Don’t despair if you do have an accident – even the best skippers suffer a spectacular loss of talent from time to time! Do be sensible and don’t try to ignore or cover up damage; it could jeopardise the yacht or yourselves. If in doubt, let the suppliers know as soon as you can and get it checked out. Not only will your honesty be appreciated but they may need to order parts ready to make good the loss or damage before the next clients arrive.
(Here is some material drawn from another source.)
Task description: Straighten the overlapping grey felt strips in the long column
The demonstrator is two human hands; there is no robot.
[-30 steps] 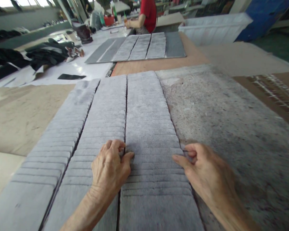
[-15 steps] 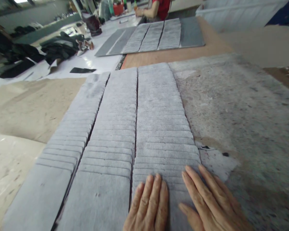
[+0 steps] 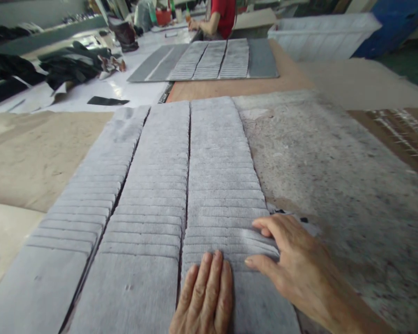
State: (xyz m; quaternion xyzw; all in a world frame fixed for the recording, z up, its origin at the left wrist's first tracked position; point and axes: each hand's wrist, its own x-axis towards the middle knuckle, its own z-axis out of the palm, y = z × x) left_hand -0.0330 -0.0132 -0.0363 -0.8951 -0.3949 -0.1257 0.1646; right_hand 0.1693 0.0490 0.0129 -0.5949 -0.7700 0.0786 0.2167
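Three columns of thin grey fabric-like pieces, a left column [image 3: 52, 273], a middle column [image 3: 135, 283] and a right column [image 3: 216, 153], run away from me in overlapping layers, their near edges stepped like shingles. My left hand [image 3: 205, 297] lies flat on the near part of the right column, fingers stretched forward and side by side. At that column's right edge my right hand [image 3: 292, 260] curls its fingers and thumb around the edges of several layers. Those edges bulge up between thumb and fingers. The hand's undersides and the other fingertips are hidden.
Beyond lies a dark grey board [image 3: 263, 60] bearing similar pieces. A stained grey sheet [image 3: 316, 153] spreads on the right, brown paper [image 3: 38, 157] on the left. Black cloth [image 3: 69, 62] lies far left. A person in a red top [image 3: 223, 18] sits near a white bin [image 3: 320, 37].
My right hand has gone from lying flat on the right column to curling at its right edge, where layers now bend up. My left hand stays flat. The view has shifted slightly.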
I once chartered a classic Hillyard, a lovely wooden yacht complete with Bakelite winches. Or at least it was until day 2 when entirely due to an error on our part, we ripped one of the winches off the deck and watched various components disappear overboard. I expected to find myself out of pocket to the tune of several hundred pounds but our entire deposit was returned on condition we promised to pay the bill once the full cost was assessed.
In due course a highly apologetic charter operator broke the news that the total bill, including tax was……£30! Substantially less than the cost of an hours labour at my local garage, never mind the cost of the parts. So there are some good guys out there, but I would still err on the safe side and make sure the check in and out is completely properly.